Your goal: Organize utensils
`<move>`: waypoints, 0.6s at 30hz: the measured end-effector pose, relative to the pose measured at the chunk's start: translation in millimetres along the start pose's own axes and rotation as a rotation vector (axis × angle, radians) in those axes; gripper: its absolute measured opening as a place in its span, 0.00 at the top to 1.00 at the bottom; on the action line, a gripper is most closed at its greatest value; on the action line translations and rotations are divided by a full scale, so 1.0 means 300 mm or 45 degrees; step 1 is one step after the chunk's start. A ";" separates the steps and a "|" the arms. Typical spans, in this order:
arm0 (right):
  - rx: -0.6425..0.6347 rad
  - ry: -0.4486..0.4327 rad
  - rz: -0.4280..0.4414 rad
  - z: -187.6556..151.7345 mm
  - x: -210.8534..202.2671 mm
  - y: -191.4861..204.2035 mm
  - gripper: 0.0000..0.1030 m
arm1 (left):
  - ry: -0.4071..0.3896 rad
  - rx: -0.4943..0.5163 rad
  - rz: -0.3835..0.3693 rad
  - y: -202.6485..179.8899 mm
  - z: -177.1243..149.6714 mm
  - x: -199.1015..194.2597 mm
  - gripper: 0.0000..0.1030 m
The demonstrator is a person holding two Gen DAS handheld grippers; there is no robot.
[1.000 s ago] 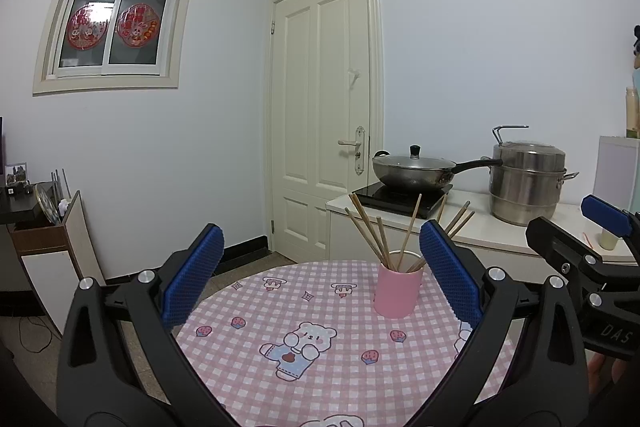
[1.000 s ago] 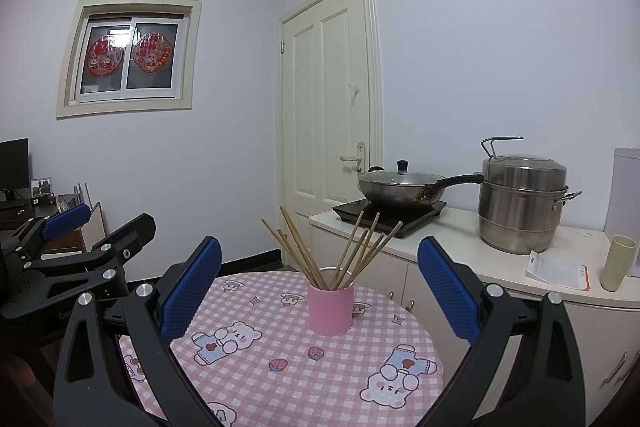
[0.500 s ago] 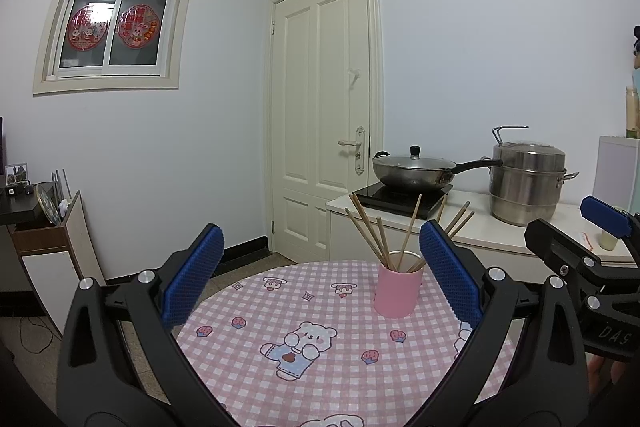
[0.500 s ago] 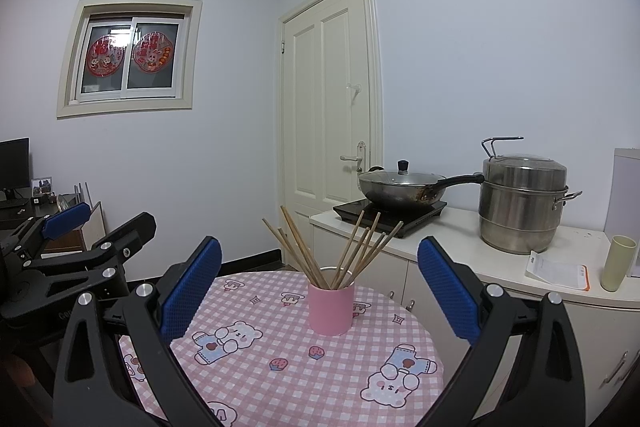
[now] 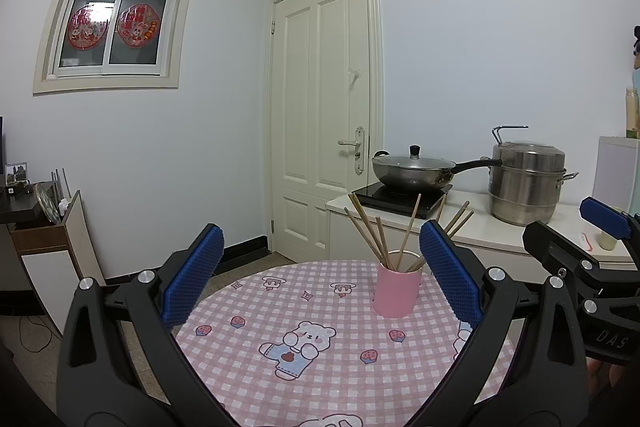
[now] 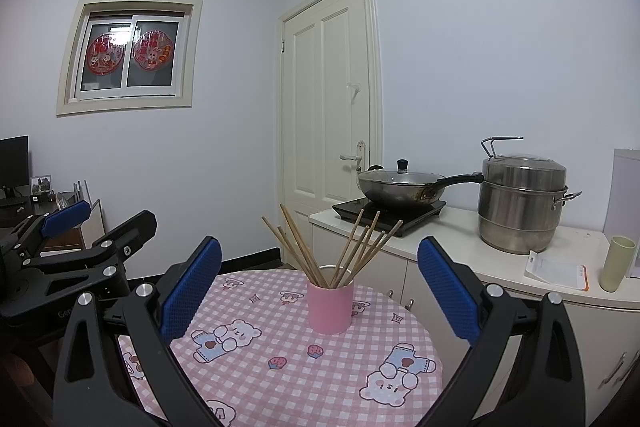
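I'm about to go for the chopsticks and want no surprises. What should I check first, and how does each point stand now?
1. Left gripper open, holding nothing: ok.
2. Right gripper open, holding nothing: ok.
3. Pink cup upright on the table: ok.
4. Chopsticks all in the cup, fanned out: ok.
5. Tablecloth around the cup free of clutter: ok.
6. Cup steady enough to resist tipping: cannot tell.

Your cup stands upright near the table's far edge, with the chopsticks in it, fanned outward. Behind the table, the counter carries the wok on the cooktop, with the steamer to its right.
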State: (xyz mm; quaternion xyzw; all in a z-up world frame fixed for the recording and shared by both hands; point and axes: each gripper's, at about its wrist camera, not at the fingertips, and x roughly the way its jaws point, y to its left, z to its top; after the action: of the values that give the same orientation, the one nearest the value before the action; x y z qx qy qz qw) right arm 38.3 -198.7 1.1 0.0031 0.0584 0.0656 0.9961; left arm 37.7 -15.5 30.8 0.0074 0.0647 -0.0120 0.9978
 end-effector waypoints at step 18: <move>-0.005 0.005 0.003 -0.007 0.005 -0.008 0.08 | 0.005 -0.007 -0.003 0.017 0.004 0.002 0.06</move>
State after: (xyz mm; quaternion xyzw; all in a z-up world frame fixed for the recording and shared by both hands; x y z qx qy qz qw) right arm 39.9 -200.8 -1.3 0.0010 0.0604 0.0671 0.9959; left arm 38.6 -10.5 32.0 0.0047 0.0665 -0.0131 0.9977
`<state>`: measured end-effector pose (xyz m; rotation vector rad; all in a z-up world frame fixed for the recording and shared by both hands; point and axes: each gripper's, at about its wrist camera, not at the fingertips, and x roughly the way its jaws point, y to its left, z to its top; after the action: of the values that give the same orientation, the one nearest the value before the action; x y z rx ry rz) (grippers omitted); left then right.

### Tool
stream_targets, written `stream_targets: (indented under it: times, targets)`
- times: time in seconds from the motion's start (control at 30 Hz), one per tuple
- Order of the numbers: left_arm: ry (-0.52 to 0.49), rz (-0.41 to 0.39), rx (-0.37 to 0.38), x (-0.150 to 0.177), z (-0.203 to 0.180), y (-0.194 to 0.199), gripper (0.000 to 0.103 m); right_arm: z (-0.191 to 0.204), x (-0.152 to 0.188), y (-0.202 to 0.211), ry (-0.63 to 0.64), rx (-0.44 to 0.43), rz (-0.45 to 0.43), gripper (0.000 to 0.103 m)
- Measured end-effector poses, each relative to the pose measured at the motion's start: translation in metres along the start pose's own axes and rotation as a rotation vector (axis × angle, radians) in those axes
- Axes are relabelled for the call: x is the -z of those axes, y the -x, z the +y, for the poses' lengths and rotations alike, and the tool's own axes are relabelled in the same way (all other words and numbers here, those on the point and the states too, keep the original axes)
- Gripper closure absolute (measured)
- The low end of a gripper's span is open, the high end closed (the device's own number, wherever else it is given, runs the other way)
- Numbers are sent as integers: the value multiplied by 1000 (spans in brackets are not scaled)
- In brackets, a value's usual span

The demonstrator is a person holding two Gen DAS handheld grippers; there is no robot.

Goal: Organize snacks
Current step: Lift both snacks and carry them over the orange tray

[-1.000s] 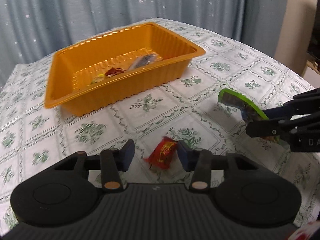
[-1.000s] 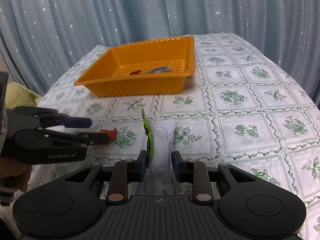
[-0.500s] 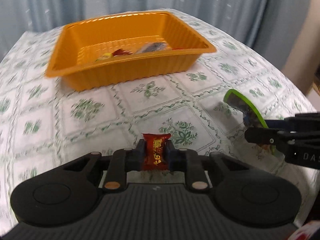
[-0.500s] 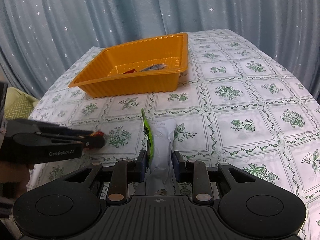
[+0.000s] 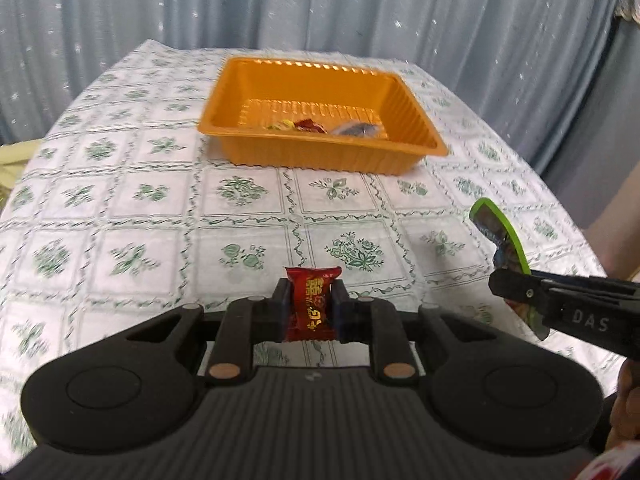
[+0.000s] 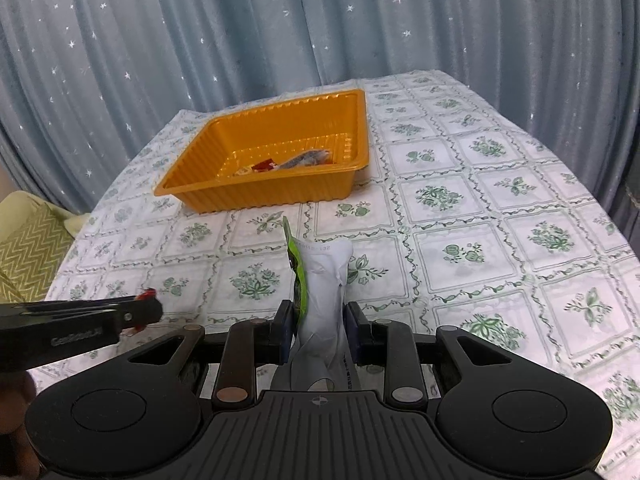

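Note:
My left gripper is shut on a red wrapped candy and holds it above the tablecloth. It shows at the left of the right wrist view. My right gripper is shut on a green-and-white snack packet, which stands up between the fingers. The packet also shows at the right of the left wrist view. An orange tray sits ahead on the table with a few wrapped snacks inside; it shows in the right wrist view too.
The table has a white cloth with green flowers. Blue starred curtains hang behind it. A yellow-green cushion lies beyond the table's left edge. Bare cloth lies between both grippers and the tray.
My left gripper closed on the red candy, lifted it off the cloth and turned to face the tray. My right gripper kept its packet and rose a little.

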<state>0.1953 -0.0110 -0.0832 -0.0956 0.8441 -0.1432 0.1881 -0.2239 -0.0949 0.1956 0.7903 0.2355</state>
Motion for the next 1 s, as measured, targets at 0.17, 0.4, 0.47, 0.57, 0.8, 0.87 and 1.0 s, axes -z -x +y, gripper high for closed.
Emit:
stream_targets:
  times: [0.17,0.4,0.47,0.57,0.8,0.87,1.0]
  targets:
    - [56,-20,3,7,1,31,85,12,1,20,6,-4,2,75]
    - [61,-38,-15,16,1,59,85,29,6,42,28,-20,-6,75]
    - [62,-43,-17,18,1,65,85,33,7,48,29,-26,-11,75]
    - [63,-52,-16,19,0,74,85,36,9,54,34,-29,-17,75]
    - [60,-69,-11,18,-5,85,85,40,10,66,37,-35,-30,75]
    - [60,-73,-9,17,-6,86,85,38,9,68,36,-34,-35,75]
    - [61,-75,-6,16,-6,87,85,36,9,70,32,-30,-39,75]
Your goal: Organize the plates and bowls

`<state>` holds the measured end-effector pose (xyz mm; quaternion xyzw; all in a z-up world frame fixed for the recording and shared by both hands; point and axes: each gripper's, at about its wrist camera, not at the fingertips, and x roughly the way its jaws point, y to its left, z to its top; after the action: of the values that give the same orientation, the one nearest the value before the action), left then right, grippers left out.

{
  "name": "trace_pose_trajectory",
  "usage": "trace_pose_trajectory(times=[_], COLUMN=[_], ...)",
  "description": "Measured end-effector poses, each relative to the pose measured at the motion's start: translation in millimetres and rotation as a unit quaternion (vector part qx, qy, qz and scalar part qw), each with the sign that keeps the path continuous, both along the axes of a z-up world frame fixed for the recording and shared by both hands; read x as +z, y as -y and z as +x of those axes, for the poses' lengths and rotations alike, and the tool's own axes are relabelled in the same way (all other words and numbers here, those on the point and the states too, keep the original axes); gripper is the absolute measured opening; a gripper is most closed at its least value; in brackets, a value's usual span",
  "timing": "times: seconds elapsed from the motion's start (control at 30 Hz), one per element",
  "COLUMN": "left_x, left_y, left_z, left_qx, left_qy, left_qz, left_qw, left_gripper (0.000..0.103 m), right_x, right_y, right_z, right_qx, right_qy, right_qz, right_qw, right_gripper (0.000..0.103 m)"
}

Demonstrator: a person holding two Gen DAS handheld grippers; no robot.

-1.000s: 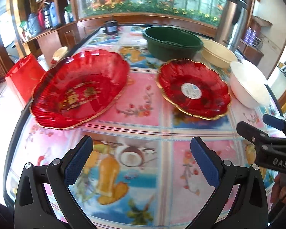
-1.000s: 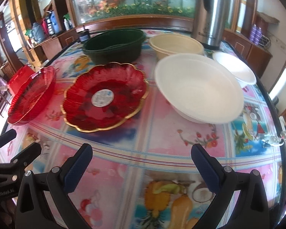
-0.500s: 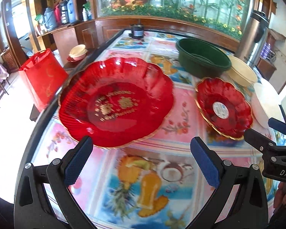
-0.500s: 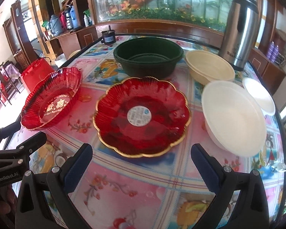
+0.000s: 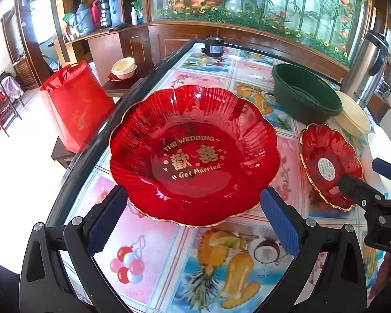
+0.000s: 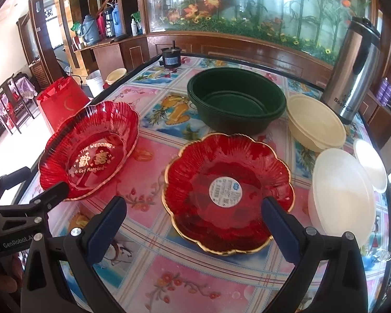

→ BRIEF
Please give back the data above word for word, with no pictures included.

→ RESULT OF THE TASK
Your goal: Organize utensils
`<move>`: waypoints, 0.6s at 30hz: the measured end-effector pose, relative to the pose measured at the chunk's start: translation in millimetres along the start pose's own axes and rotation as a rotation vector (axis × angle, radians) in those axes; gripper: its absolute measured opening as a place in its span, 0.00 at the top to 1.00 at the bottom; on the action line, a gripper is most closed at its greatest value; on the action line translations and rotations are divided by a full scale, so 1.0 means 300 mm or 45 degrees; step 1 is one step after the chunk's start. A ";" separates the steps and a "|" the arms. Typical spans, in this order:
arm0 (right):
  - rx: -0.6425..0.6347 rad
  - ry: -0.4486..0.4327 rad
  - rz: -0.4280..0.4414 rad
  - z: -187.6556..151.7345 mm
  - x: -210.8534..202.2671 mm
  - y: -191.4861..204.2035 mm
  - gripper: 0.0000..0.1030 m
arm1 (left):
  - ry: -0.4071..0.3896 rad
  - rx: -0.4943..0.5163 rad
  - rz: -0.3835..0.3693 rad
  - y: -202.6485..179.8899 mm
  - z: -177.1243..149.6714 mm
  - x: -199.1015..194.2597 mm
  - gripper: 0.0000..0.1030 m
The demonstrator is a person holding two Gen DAS handheld grippers; there is no robot.
[1.000 s ago] 
[1.000 s ago] 
[0.500 s ago] 
[0.500 s ago] 
[now] 
[now] 
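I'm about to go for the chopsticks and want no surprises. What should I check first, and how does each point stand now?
1. Left gripper open, holding nothing: ok.
2. Right gripper open, holding nothing: ok.
3. Pink cup upright on the table: ok.
4. Chopsticks all in the cup, fanned out: ok.
5. Tablecloth around the cup free of clutter: ok.
6. Cup steady enough to resist tipping: cannot tell.

Your cup stands upright near the table's far edge, with the chopsticks in it, fanned outward. Behind the table, the counter carries the wok on the cooktop, with the steamer to its right.
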State: (xyz mm; quaternion xyzw; all in a z-up world frame fixed for the recording and shared by both hands; point and axes: each gripper's, at about its wrist camera, not at the fingertips, and x roughly the way its jaws point, y to its left, z to its top; after the action: of the values that give the same orientation, the one nearest the value before the action; x y z qx qy qz qw) right arm 38.3 -198.7 1.1 0.0031 0.0584 0.0656 0.9961; left arm 37.7 -15.5 30.8 0.0074 0.0647 -0.0120 0.9978
 end-effector waypoints at step 18: <move>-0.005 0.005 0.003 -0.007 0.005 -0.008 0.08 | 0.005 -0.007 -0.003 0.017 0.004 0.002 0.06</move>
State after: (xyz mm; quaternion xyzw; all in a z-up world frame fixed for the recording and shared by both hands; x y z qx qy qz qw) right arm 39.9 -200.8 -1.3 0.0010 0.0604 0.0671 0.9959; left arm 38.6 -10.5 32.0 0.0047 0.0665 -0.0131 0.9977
`<state>`: measured end-effector pose (xyz m; rotation vector rad; all in a z-up world frame fixed for the recording and shared by both hands; point and axes: each gripper's, at about its wrist camera, not at the fingertips, and x roughly the way its jaws point, y to its left, z to its top; after the action: of the values that give the same orientation, the one nearest the value before the action; x y z rx ry rz) (grippers omitted); left then right.

### Tool
stream_targets, written `stream_targets: (indented under it: times, targets)`
- times: time in seconds from the motion's start (control at 30 Hz), one per tuple
- Order of the numbers: left_arm: ry (-0.52 to 0.49), rz (-0.41 to 0.39), rx (-0.37 to 0.38), x (-0.150 to 0.177), z (-0.203 to 0.180), y (-0.194 to 0.199), gripper (0.000 to 0.103 m); right_arm: z (-0.191 to 0.204), x (-0.152 to 0.188), y (-0.202 to 0.211), ry (-0.63 to 0.64), rx (-0.44 to 0.43), rz (-0.45 to 0.43), gripper (0.000 to 0.103 m)
- Measured end-effector poses, each relative to the pose measured at the motion's start: translation in metres along the start pose's own axes and rotation as a rotation vector (axis × angle, radians) in those axes
- Axes are relabelled for the call: x is the -z of those axes, y the -x, z the +y, for the poses' lengths and rotations alike, and the tool's own axes are relabelled in the same way (all other words and numbers here, those on the point and the states too, keep the original axes)
- Gripper closure absolute (measured)
- The low end of a gripper's span is open, the high end closed (the device's own number, wherever else it is given, runs the other way)
- Numbers are sent as integers: the value multiplied by 1000 (spans in brackets are not scaled)
- In brackets, a value's usual span

The demonstrator is a person holding two Gen DAS handheld grippers; there is no robot.

Goal: Organize snacks
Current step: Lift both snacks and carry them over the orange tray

[-1.000s] 
[-1.000s] 
[-0.500s] 
[-0.500s] 
[+0.000s] 
[+0.000s] 

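Note:
My left gripper is shut on a red wrapped candy and holds it above the tablecloth. It shows at the left of the right wrist view. My right gripper is shut on a green-and-white snack packet, which stands up between the fingers. The packet also shows at the right of the left wrist view. An orange tray sits ahead on the table with a few wrapped snacks inside; it shows in the right wrist view too.
The table has a white cloth with green flowers. Blue starred curtains hang behind it. A yellow-green cushion lies beyond the table's left edge. Bare cloth lies between both grippers and the tray.
My left gripper closed on the red candy, lifted it off the cloth and turned to face the tray. My right gripper kept its packet and rose a little.
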
<state>0.1953 -0.0110 -0.0832 -0.0956 0.8441 -0.1432 0.1881 -0.2239 -0.0949 0.1956 0.7903 0.2355</state>
Motion for the next 1 s, as measured, targets at 0.17, 0.4, 0.47, 0.57, 0.8, 0.87 and 1.0 s, axes -z -x +y, gripper high for closed.
Emit:
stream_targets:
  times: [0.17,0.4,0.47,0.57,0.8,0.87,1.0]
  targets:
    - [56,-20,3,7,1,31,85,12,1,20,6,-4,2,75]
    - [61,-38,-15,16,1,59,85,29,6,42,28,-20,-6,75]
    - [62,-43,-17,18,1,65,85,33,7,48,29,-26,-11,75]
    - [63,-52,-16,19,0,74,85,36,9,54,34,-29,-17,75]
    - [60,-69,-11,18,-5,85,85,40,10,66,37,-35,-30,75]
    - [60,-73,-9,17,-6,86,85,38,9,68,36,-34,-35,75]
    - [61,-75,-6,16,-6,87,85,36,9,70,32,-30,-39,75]
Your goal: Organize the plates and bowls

`<state>` holds the measured end-effector pose (xyz mm; quaternion xyzw; all in a z-up world frame fixed for the recording and shared by both hands; point and axes: each gripper's, at about its wrist camera, not at the fingertips, and x roughly the way its jaws point, y to its left, z to its top; after the action: of the values that give the same orientation, the one nearest the value before the action), left then right, grippers left out.

{
  "name": "trace_pose_trajectory",
  "usage": "trace_pose_trajectory(times=[_], COLUMN=[_], ...)",
  "description": "Measured end-effector poses, each relative to the pose measured at the motion's start: translation in millimetres and rotation as a unit quaternion (vector part qx, qy, qz and scalar part qw), each with the sign that keeps the path continuous, both along the axes of a z-up world frame fixed for the recording and shared by both hands; read x as +z, y as -y and z as +x of those axes, for the poses' lengths and rotations alike, and the tool's own axes are relabelled in the same way (all other words and numbers here, those on the point and the states too, keep the original axes); gripper is the absolute measured opening; a gripper is most closed at its least value; in brackets, a value's usual span",
  "timing": "times: seconds elapsed from the motion's start (control at 30 Hz), one per element",
  "COLUMN": "left_x, left_y, left_z, left_qx, left_qy, left_qz, left_qw, left_gripper (0.000..0.103 m), right_x, right_y, right_z, right_qx, right_qy, right_qz, right_qw, right_gripper (0.000..0.103 m)"
}

Demonstrator: a person holding two Gen DAS handheld grippers; no robot.

-1.000s: 
-1.000s: 
-0.500s: 
-0.500s: 
+0.000s: 
+0.000s: 

This answer requires nothing more.